= Beginning of Section =

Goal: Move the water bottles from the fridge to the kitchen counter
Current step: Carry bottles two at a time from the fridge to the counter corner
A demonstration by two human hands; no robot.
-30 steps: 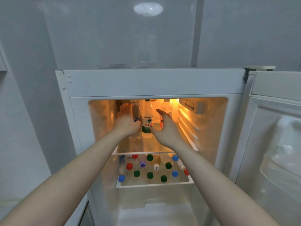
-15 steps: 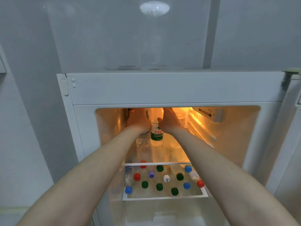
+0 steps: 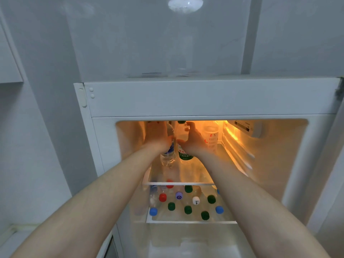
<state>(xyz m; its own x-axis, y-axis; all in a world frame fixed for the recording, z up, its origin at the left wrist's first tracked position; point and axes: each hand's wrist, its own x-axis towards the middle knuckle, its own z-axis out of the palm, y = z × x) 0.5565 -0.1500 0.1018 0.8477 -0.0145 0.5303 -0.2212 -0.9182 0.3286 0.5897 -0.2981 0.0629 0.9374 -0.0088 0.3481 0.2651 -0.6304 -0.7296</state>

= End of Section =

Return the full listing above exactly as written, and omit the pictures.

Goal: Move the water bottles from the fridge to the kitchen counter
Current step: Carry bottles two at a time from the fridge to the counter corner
A demonstration by two human hands; no robot.
-30 steps: 
-15 steps: 
+0 steps: 
<state>(xyz m; its own x-axis, y-axis; all in a world frame fixed for the recording, z up, its origin at the left wrist's first tracked position; point and axes: each hand's wrist, its own x-axis towards the middle knuckle, its own z-axis out of the palm, y = z × x) 0.5565 -0.1500 0.1018 0.8477 -0.0145 0.5303 -0.2212 -0.9182 0.3286 0.5897 -0.2981 0.0629 0.9374 -0.0088 0.3481 0.2651 -0.6304 -0.7296</state>

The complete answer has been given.